The fracas over what to teach children about September 11, 2001, revealed a deep fault line within the school subject known as "social studies."
Put simply, one camp believes that social studies classes should help children feel good about themselves, be nice to others, and learn to respect all cultures, with minimal attention to traditional history, geography, and civics. The other camp holds that the schools' job is to transmit information to children about their shared American culture, how it works, and where it came from. Guess which side is winning?
The overwhelming majority of September 11 curricular guidance that teachers received from the National Council for the Social Studies, the National Association of School Psychologists, the National Education Association, and many others focused on pop psychotherapy. A year after the attacks, the underlying assumption in the renewed flood of instructional advice was still that children needed to be comforted, reassured, and admonished not to cast blame or show bias toward any group, religion, or country.

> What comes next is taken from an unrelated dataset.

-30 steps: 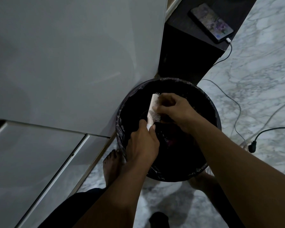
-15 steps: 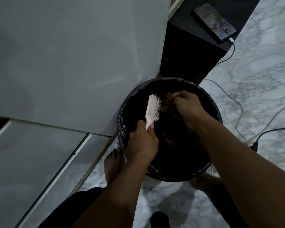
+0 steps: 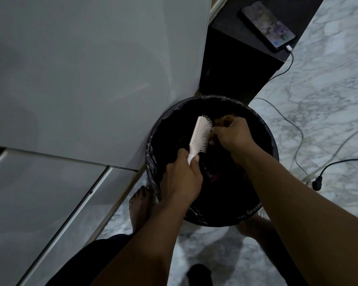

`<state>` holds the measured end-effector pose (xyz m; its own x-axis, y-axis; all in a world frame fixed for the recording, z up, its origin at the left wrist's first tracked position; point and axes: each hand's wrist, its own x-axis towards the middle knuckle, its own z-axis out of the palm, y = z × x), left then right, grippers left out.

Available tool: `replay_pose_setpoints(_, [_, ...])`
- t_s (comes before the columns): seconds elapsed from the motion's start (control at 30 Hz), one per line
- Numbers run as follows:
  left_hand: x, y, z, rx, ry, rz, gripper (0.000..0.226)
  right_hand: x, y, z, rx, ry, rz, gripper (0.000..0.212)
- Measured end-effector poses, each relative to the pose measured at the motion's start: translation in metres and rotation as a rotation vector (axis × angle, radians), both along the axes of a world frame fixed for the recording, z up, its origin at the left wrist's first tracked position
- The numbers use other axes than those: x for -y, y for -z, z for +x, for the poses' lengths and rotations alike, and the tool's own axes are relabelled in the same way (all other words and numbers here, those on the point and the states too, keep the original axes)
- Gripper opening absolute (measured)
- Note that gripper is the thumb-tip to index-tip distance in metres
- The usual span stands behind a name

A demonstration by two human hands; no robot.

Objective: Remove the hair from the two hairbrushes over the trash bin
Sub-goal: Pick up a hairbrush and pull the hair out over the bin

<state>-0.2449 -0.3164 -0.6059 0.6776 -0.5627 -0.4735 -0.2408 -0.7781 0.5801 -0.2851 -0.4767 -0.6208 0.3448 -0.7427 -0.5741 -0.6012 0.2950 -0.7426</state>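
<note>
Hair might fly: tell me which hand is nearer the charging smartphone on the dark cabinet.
Right. The right hand is below-left of the lit black smartphone; the left hand sits lower and farther left.

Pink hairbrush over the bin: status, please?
Left hand grips pale pink plastic hairbrush by handle. Right hand pinches dark hair at bristles. Both over black-lined round trash bin; nothing blocking.

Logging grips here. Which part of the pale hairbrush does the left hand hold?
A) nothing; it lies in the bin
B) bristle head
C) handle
C: the left hand grips the hairbrush by its handle, bristle head free above the trash bin.
</note>
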Motion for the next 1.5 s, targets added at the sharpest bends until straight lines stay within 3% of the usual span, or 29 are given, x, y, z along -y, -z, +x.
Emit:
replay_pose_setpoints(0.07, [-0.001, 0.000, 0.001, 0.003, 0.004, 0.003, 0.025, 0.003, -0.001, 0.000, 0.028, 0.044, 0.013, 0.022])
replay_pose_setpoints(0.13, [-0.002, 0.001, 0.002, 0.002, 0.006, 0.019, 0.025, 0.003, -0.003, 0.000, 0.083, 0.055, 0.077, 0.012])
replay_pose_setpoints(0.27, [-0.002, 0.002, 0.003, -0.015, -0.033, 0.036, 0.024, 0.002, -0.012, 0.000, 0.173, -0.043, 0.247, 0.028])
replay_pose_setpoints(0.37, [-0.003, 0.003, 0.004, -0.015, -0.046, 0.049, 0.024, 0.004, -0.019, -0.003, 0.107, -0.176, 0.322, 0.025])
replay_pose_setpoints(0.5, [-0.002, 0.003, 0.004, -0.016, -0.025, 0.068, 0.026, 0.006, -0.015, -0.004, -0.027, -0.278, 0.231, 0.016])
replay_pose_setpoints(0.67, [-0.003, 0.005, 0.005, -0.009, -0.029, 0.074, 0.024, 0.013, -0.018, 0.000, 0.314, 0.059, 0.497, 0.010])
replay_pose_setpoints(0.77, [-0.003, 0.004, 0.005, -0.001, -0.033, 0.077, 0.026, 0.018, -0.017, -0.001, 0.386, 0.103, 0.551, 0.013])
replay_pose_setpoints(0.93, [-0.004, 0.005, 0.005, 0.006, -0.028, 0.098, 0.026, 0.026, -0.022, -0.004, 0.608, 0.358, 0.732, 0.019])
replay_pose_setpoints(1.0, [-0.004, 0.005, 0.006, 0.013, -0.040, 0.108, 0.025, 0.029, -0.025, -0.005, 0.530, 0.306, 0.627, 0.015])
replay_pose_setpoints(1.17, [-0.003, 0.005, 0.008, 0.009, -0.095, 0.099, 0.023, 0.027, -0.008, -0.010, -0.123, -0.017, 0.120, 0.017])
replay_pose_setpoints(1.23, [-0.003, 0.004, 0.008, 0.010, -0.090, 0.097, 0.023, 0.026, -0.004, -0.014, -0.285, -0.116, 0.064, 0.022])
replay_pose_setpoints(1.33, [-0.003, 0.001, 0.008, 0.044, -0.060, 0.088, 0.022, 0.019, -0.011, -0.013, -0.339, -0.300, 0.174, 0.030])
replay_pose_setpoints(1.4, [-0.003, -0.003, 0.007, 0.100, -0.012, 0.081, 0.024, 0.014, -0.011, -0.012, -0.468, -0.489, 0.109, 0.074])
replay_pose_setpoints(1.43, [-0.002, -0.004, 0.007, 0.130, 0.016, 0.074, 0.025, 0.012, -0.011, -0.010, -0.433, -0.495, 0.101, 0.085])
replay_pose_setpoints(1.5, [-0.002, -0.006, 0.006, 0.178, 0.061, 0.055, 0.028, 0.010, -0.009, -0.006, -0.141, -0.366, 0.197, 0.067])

One found little in the curricular suggestions about who attacked us and why. There was even less about America's core values of freedom and equality and why the world's fanatics and fundamentalists abhor these. There was nothing about the difference between democracy and theocracy. Although New York's noble firefighters and police came in for some praise, little was made of the many acts of heroism on September 11 and nary a word about the brutal villains who killed thousands of innocents on that bright September morning. Nor were there lessons from history about how America responded on previous occasions when its principles have been challenged, its freedoms attacked, and its sovereignty assaulted.
Not surprisingly, "patriotism" was almost completely absent from these recommended lesson plans. One was more apt to find warnings against jingoism.
Many teachers sensibly ignored all this advice and did what they thought right. The youngsters I spoke to about September 11 reported that on the anniversary they wore something red, white, and blue to school, recited the Pledge of Allegiance, maybe spent a few minutes remembering the events of a year earlier, and (in private schools) said a prayer. That was about it. Then back to multiplication and division, verbs and nouns, whatever.
Perhaps an important "teachable moment" was thus wasted. But at least these teachers did not make matters worse on September 11. Yet the social studies curriculum for which they are responsible all year long, day in and day out, is far more apt to embrace the worldview of the National Council for the Social Studies than the priorities of patriotic Americans, as are the textbooks, the ed-school courses in which tomorrow's teachers are prepared, and their professional journals.
Social studies needs a top-to-bottom overhaul. We will do an important service to the memory of our heroes and those they left behind if, by September 11, 2003, this overhaul is well under way.